> **Work item**: All lines ahead of the one containing "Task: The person" are to be left out; that line and each one after it, through the end of the records below, are to be duplicated exactly.

> **Input material**:
============

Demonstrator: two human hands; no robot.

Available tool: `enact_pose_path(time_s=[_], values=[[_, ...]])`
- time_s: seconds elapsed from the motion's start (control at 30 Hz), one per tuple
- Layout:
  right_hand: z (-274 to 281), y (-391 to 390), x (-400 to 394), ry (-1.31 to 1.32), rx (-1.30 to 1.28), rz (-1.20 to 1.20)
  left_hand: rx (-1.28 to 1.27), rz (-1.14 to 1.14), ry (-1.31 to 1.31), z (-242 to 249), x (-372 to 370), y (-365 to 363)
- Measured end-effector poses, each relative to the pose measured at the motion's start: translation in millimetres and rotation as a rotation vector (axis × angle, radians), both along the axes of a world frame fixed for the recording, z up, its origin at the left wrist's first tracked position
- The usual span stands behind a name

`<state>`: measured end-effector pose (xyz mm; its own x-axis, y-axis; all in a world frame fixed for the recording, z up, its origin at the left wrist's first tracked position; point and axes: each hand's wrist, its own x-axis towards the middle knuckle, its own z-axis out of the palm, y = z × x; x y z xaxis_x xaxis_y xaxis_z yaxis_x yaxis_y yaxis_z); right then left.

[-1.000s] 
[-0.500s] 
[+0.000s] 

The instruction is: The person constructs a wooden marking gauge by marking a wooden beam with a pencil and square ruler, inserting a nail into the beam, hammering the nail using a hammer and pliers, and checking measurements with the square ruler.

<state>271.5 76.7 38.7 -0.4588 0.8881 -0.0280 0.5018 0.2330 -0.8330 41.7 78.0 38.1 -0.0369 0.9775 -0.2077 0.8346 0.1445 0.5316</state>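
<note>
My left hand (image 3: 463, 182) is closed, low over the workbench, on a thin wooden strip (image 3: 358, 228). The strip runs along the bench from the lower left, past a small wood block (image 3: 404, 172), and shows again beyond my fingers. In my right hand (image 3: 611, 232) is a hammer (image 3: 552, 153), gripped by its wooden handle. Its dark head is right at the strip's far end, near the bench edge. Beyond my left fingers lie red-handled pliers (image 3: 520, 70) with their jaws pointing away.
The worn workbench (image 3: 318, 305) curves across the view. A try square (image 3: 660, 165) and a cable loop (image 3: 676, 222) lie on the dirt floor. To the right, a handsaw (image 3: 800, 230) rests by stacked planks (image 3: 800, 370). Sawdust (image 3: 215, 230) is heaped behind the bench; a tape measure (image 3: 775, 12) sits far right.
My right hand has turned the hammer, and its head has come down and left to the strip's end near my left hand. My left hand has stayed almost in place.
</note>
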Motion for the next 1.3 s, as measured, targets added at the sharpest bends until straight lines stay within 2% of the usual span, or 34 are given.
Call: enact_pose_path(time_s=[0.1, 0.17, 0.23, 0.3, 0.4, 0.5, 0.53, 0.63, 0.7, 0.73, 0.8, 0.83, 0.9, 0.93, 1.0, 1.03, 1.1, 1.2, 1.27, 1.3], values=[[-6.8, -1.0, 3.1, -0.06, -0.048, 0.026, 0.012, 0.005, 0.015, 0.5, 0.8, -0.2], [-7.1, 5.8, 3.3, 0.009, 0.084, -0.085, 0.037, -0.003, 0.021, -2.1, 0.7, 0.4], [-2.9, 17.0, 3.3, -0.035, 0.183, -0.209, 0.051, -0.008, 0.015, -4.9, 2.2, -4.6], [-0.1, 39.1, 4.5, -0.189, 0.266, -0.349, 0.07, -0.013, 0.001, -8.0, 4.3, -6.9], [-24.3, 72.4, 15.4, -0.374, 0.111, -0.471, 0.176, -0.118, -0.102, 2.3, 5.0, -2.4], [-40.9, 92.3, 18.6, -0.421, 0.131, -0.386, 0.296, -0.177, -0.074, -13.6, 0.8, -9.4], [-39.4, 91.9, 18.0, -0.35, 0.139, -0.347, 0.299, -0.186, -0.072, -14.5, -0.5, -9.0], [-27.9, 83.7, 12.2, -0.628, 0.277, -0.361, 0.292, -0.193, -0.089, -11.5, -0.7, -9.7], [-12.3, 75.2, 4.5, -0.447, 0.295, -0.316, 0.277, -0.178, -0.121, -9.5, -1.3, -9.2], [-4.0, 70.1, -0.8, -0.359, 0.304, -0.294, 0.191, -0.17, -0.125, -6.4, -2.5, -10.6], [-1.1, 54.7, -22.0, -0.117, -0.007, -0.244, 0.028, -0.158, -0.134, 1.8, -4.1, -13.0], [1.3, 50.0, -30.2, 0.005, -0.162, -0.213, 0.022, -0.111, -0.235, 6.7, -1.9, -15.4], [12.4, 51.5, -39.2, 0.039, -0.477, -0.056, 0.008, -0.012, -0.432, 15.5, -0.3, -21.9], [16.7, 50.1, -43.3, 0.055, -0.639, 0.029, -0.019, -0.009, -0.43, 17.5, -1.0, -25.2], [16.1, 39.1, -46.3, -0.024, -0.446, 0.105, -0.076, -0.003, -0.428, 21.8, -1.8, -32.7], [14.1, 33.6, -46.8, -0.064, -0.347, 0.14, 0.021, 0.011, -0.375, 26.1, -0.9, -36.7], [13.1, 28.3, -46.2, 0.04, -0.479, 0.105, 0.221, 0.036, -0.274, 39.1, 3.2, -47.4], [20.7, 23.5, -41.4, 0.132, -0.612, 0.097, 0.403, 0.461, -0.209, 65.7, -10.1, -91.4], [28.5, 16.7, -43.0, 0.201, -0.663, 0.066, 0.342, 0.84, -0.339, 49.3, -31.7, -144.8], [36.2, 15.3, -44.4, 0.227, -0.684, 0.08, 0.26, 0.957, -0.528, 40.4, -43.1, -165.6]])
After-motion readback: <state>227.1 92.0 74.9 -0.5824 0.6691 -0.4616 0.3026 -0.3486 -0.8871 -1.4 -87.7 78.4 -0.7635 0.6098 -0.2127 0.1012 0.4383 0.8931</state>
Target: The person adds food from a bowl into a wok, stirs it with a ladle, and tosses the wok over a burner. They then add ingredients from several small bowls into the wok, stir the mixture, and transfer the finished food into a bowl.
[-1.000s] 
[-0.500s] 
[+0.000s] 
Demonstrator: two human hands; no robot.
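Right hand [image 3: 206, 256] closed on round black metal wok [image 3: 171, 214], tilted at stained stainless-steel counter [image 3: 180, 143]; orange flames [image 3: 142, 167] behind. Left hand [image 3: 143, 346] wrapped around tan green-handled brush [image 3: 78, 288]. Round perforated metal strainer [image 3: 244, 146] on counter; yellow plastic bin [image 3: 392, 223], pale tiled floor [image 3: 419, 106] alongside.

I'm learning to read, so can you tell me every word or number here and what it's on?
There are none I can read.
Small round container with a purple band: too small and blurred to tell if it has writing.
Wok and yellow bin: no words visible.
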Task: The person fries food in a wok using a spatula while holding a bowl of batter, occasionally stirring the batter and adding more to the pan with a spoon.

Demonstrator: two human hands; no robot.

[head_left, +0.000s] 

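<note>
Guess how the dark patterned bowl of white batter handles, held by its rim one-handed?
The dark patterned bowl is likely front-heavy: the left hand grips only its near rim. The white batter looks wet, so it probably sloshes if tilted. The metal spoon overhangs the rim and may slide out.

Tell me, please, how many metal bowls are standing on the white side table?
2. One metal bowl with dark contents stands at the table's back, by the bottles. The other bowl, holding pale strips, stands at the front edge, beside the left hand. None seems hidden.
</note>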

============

> **Task solution**:
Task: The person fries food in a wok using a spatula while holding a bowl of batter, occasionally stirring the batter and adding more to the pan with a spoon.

Demonstrator: two human hands; no robot.

[head_left, +0.000s] 

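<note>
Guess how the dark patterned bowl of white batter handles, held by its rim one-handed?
The dark patterned bowl is likely front-heavy: the left hand grips only its near rim. The white batter looks wet, so it probably sloshes if tilted. The metal spoon overhangs the rim and may slide out.

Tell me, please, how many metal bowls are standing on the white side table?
2. One metal bowl with dark contents stands at the table's back, by the bottles. The other bowl, holding pale strips, stands at the front edge, beside the left hand. None seems hidden.
</note>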

This output contains the full answer.